What you are asked to do
Across the entries below, how many lines include "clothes"? Give the number and nothing else.

Provided data

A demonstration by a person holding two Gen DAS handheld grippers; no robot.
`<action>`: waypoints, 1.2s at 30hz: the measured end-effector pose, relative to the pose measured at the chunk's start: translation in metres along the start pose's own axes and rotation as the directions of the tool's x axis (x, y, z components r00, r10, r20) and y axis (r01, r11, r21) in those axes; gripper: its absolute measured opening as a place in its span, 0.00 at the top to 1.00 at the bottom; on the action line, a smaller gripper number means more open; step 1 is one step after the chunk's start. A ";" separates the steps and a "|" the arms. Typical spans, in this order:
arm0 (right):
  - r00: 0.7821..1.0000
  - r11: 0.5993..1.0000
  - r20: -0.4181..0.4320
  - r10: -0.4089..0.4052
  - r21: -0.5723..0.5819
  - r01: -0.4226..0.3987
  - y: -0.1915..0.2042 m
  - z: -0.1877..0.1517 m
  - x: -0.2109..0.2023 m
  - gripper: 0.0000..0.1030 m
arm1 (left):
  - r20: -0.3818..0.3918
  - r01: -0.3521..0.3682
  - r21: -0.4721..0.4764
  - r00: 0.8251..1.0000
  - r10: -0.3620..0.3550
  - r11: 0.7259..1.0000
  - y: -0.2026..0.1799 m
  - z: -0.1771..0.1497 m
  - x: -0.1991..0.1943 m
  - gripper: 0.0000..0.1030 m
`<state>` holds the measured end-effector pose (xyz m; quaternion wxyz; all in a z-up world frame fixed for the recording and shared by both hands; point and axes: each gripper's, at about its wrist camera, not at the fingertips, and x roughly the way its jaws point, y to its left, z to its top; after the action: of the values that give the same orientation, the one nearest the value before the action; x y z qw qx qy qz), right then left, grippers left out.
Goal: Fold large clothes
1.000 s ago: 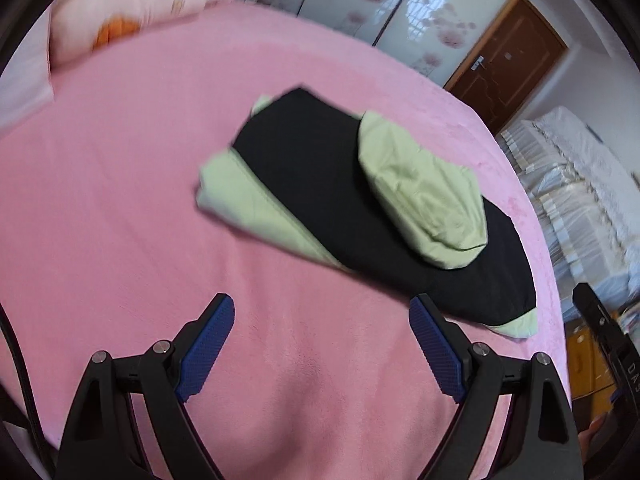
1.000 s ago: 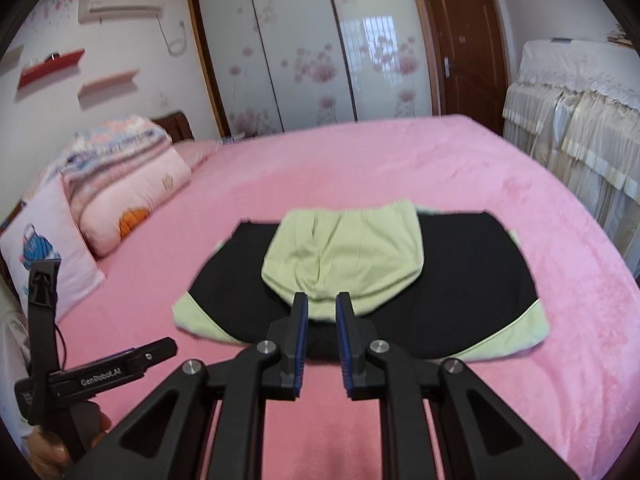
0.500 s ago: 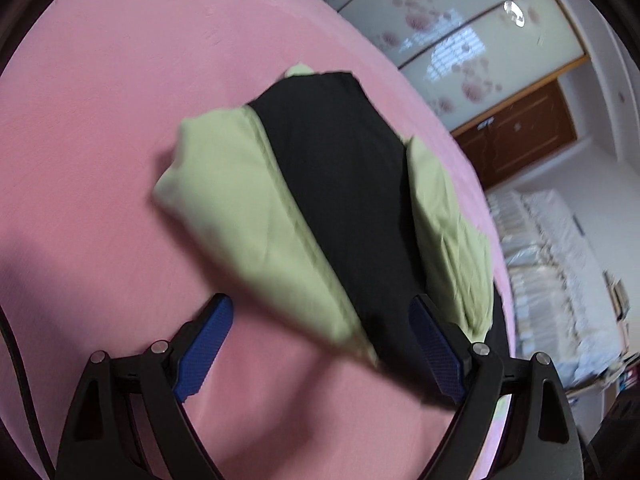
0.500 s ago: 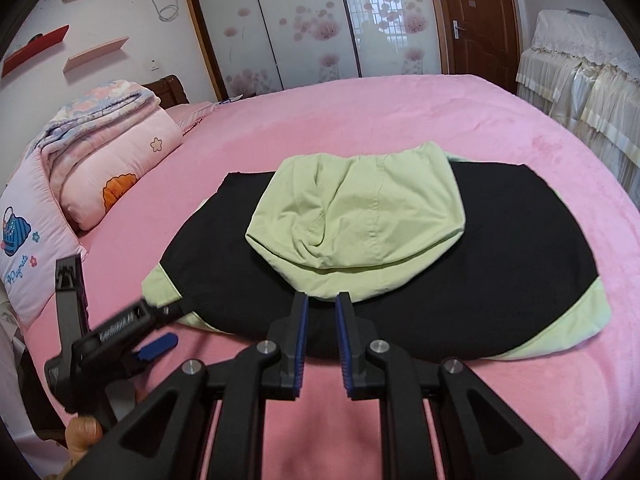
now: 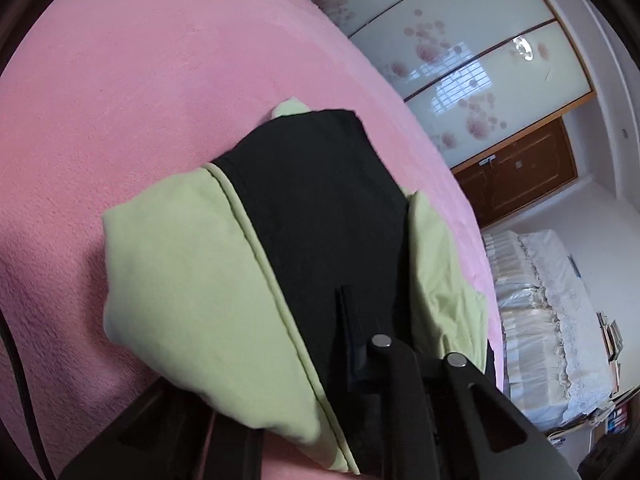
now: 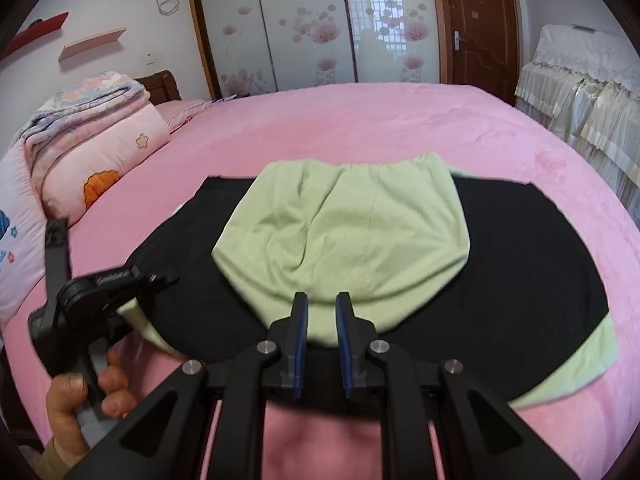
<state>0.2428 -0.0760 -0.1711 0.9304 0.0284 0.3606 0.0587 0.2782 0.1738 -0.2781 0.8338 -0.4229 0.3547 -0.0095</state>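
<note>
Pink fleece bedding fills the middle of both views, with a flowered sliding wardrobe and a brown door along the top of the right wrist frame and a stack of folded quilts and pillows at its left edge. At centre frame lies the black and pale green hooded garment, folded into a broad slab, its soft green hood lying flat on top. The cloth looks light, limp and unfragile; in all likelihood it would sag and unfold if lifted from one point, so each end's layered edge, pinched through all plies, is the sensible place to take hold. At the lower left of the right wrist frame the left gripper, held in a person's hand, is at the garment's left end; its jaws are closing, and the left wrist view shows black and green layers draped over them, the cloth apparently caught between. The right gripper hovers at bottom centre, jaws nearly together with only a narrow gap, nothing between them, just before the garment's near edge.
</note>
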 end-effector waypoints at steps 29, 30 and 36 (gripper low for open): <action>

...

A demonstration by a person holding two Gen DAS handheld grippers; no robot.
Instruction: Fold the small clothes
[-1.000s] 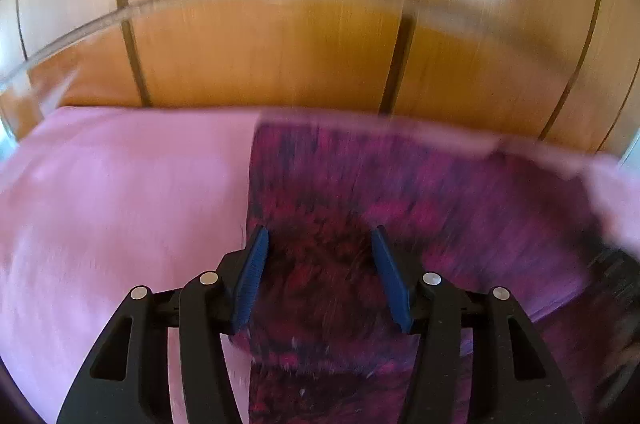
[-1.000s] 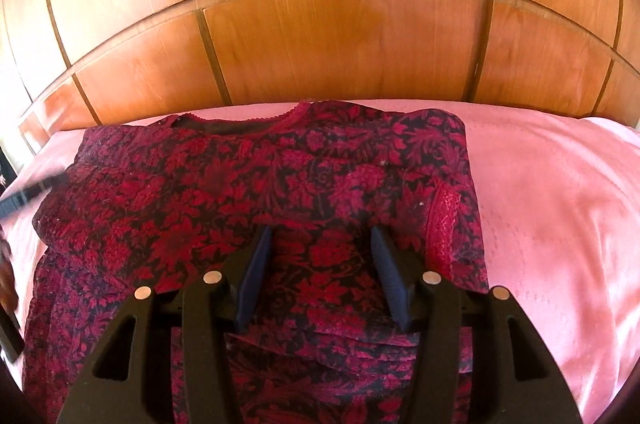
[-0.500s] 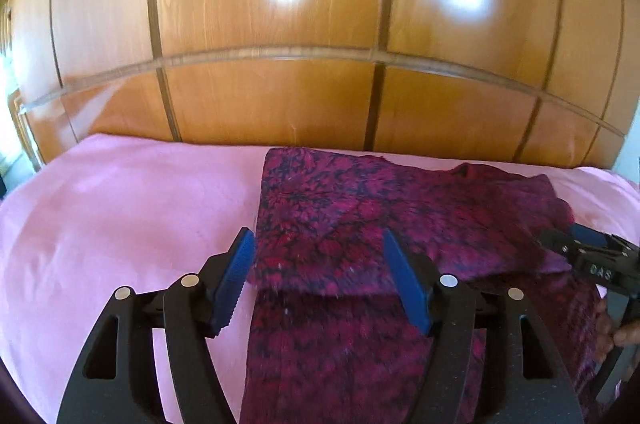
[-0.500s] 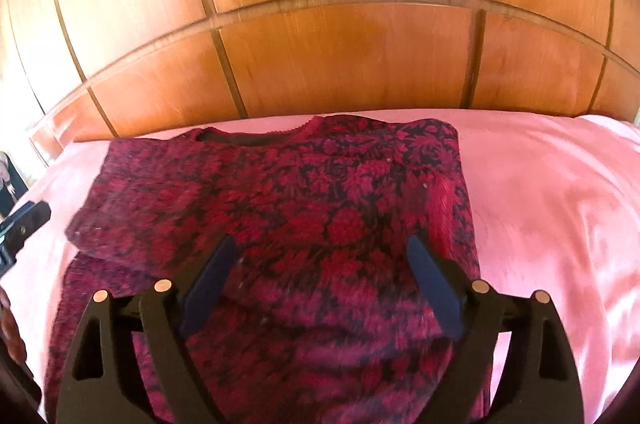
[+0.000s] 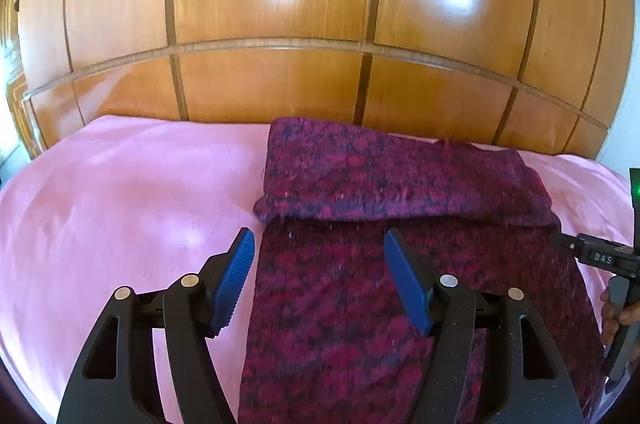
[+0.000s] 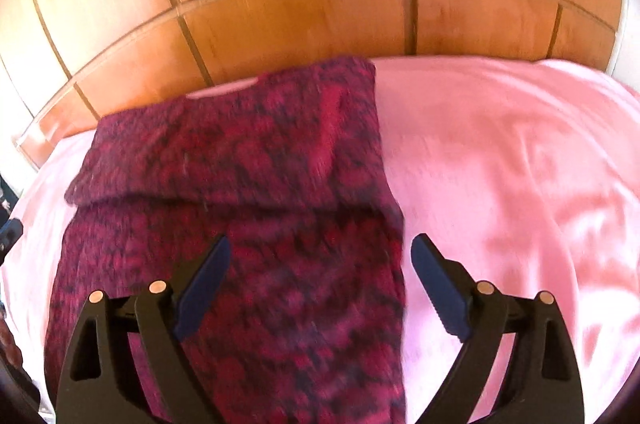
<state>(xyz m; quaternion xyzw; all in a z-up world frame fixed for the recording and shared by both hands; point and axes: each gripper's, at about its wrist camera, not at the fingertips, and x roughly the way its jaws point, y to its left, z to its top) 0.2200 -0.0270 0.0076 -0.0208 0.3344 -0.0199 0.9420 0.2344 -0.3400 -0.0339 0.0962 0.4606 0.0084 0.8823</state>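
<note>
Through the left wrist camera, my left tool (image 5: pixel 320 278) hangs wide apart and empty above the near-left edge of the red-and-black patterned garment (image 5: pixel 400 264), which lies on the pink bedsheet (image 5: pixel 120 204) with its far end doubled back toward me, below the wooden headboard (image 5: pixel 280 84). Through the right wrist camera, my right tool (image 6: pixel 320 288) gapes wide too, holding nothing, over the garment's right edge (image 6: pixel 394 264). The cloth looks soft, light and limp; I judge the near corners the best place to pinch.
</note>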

Answer below
2